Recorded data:

= = = =

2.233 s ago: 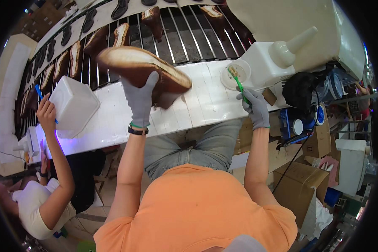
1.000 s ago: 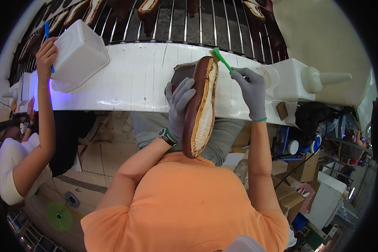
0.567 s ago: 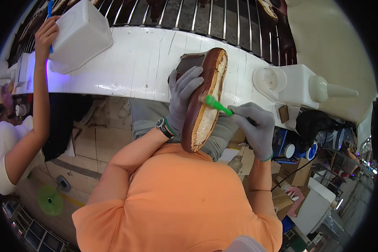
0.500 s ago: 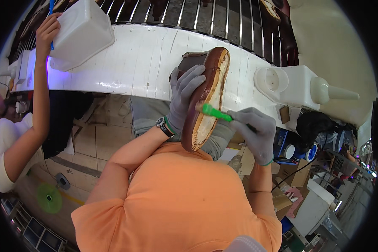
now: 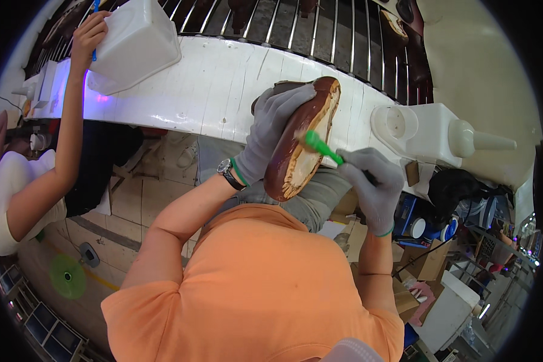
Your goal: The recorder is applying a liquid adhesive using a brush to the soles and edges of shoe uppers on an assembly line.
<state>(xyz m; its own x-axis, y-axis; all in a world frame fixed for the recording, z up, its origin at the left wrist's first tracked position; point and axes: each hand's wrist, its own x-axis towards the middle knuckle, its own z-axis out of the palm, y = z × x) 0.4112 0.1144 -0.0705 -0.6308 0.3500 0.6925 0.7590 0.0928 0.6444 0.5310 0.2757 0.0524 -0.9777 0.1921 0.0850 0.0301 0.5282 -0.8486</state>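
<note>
A dark brown leather shoe upper point(image 5: 276, 174) is tipped on its side near the front edge of the white bench, its pale underside with a pleated tan margin turned toward me. My left hand point(image 5: 273, 123), in a grey knit glove, is closed around its far side. In my right hand point(image 5: 377, 181), gloved the same way, is a green-handled brush point(image 5: 324, 146). Its bristles, slightly blurred, are at the margin of the underside, on the side nearer my left hand. My right fingers are wrapped round the handle.
A white bench point(image 5: 223, 66) runs across, with a metal roller conveyor point(image 5: 326, 33) carrying brown shoe parts behind it. A white container with a round cup point(image 5: 398, 122) stands right. At left a co-worker's hand point(image 5: 90, 37) holds a blue stick beside a white plastic bin point(image 5: 142, 45).
The shoe upper has tilted more and its near end has risen away from me. My left hand has slid farther over it. The brush has shifted slightly right and away.
</note>
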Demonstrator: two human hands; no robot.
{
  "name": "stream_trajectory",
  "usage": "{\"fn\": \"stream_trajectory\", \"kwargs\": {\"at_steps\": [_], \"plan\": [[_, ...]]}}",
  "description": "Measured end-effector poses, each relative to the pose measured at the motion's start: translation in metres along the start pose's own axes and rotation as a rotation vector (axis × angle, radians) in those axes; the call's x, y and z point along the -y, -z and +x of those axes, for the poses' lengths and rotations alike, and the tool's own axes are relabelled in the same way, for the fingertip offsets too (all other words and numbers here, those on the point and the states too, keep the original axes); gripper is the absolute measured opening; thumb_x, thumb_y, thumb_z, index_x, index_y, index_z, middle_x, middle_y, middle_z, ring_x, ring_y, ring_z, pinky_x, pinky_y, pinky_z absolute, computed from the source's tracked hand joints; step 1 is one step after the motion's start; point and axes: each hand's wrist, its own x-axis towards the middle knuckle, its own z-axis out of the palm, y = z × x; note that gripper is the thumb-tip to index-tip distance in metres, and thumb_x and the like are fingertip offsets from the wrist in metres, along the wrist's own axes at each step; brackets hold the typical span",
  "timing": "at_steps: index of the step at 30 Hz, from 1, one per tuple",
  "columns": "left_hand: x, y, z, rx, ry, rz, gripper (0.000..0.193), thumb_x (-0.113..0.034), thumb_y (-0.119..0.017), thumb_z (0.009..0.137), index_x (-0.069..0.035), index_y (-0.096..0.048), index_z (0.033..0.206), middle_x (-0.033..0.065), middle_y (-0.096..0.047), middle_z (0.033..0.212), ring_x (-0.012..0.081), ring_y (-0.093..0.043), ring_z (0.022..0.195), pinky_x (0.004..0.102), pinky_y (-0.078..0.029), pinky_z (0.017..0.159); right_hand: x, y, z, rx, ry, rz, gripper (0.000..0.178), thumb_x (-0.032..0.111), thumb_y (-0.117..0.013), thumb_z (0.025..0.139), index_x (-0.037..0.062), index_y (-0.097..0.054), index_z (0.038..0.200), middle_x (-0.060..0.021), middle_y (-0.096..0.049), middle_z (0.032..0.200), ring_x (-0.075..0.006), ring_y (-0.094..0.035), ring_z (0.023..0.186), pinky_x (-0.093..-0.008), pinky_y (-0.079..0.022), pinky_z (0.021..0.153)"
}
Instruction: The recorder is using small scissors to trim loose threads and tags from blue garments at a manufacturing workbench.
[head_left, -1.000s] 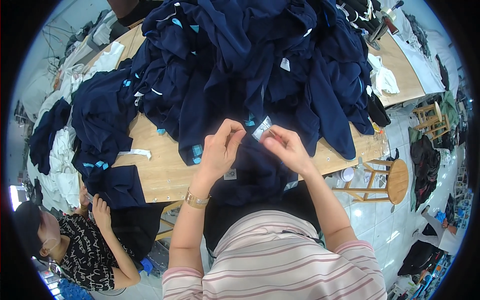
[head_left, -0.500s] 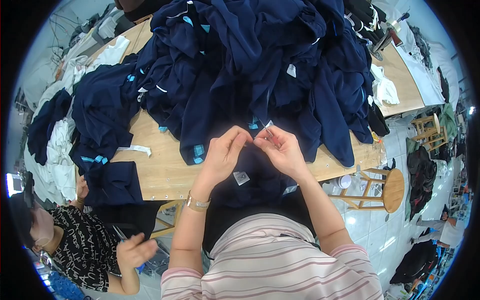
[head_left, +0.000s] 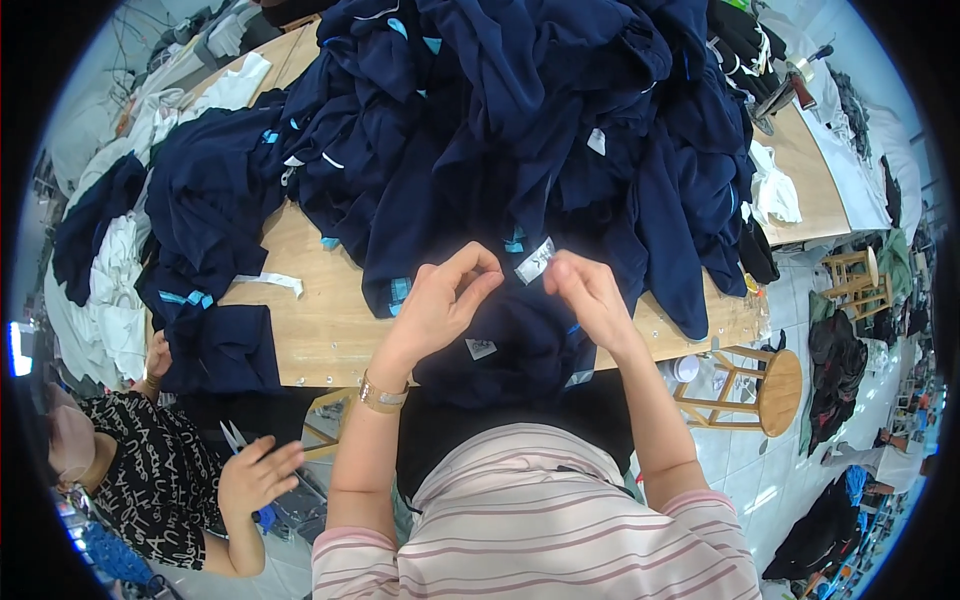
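Over the front of the table, my left hand [head_left: 450, 300] is closed, its thumb and forefinger brought together; whatever may be between them is too small to make out. My right hand [head_left: 595, 302] is also closed, slightly apart from the left. A white printed label [head_left: 535, 261] lies right beside its fingertips; I cannot tell whether they grip it. No blade shows at the right hand now. Below both hands, a navy garment [head_left: 515, 345] hangs over the table edge, with another small white label [head_left: 481, 348] on it.
A large heap of navy garments [head_left: 500, 90] covers the wooden table [head_left: 325, 335]. At left, a co-worker's hand [head_left: 262, 478] is next to scissors [head_left: 233, 438]. A wooden stool [head_left: 778, 392] stands at right. White cloth [head_left: 774, 188] lies on the far right table.
My hands have moved slightly apart. The small snips seen at my right hand no longer show, and the white label beside it is more exposed. The co-worker's hand has shifted up a little.
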Motion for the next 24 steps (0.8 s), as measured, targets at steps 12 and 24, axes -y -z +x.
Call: {"fn": "stream_trajectory", "kwargs": {"at_steps": [12,24], "plan": [[0.004,-0.003,-0.002,-0.043,-0.083,0.036,0.013,-0.013,-0.058,0.090,-0.002,-0.052,0.089,0.0078,-0.057,0.066,0.0154,-0.050,0.052,0.0256,-0.035,0.050,0.016,-0.004,-0.002,0.149,0.194,-0.884,0.042,0.039,-0.052,0.089,0.0037,-0.059,0.068,-0.0111,-0.057,0.059,-0.0256,-0.055,0.053,-0.0338,-0.039,0.051],[0.008,-0.005,0.006,-0.058,-0.115,0.033,0.012,-0.012,-0.058,0.090,-0.001,-0.051,0.090,0.0133,-0.059,0.068,0.0259,-0.056,0.054,0.0291,-0.039,0.051,0.018,-0.001,0.005,0.147,0.291,-0.898,0.048,0.047,-0.052,0.088,0.0053,-0.058,0.065,-0.0096,-0.058,0.057,-0.0249,-0.057,0.050,-0.0328,-0.040,0.047]]}}
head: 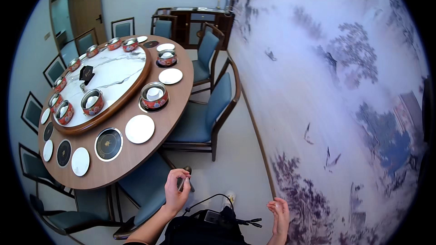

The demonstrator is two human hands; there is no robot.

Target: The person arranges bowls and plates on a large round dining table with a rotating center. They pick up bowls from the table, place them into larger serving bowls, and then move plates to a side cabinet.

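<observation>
My left hand [177, 188] is raised in front of me with curled fingers, over the top corner of a blue-upholstered chair's [155, 207] dark frame; whether it touches the frame I cannot tell. Nothing shows in it. At the lower right my right hand [279, 212] is held up with loosely bent fingers, holding nothing, beside the mural wall. A black cable [207, 197] and a small dark device [212, 216] are at my waist. Left of me, a round wooden table [136, 153] bears white plates [139, 129] and red floral pots [154, 96].
A marble turntable [117, 75] holds several floral pots. Blue chairs [221, 98] surround the table. A dark sideboard [204, 15] stands at the far wall near a wooden door [89, 10]. The painted mural wall [306, 92] runs along the right.
</observation>
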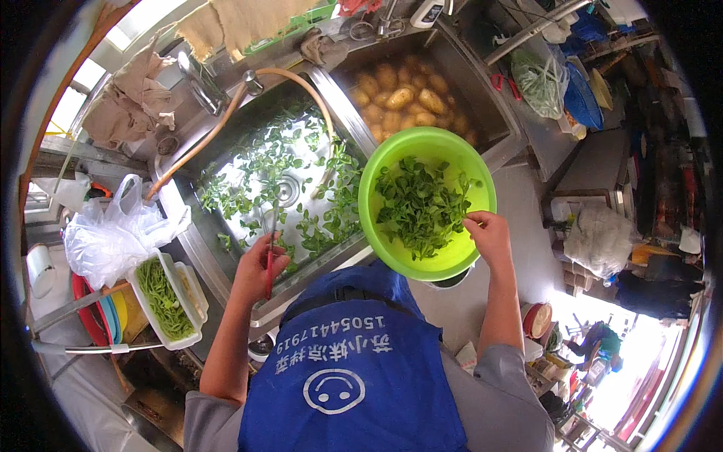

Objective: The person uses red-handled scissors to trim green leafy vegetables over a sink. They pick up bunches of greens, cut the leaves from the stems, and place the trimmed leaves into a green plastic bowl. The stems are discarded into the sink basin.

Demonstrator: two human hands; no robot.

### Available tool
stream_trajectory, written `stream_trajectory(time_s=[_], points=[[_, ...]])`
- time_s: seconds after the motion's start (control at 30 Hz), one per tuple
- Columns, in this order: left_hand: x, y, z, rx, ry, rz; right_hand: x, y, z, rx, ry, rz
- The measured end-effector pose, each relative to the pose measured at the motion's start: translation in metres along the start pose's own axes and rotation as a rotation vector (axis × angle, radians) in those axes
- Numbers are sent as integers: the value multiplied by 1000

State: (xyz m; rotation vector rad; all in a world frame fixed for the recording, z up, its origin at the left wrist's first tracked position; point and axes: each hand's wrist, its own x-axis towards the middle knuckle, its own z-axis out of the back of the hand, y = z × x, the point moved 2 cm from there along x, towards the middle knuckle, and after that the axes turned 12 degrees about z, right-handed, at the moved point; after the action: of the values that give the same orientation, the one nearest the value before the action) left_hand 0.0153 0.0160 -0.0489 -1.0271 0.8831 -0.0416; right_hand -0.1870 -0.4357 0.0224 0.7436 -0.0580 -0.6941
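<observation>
My left hand (262, 264) is over the near edge of the left sink basin, closed around the red handle of a slim metal tool (270, 274), whose kind I cannot make out for certain. Leafy green sprigs (333, 192) float in that water-filled steel basin (212, 198). To the right, a bright green plastic bowl (370, 226) holds a heap of leafy greens (418, 209). My right hand (490, 234) reaches over the bowl's right rim, thumb and fingertips pinched on the edge of the heap.
Potatoes (401, 99) lie in brownish water in the right basin. An orange hose (226, 121) curves into the left one. A white plastic bag (121, 231) and a tub of cut green vegetables (166, 299) stand at left. A bagged green vegetable (539, 79) rests on the right counter.
</observation>
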Motion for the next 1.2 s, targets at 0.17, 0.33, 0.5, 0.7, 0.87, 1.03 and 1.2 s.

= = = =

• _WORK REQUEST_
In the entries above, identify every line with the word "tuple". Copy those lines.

• _COMPLETED TASK_
  "timing": "at_steps: index of the step at 30 Hz, from 1, one per tuple",
- time_s: seconds after the motion's start (control at 30 Hz), one per tuple

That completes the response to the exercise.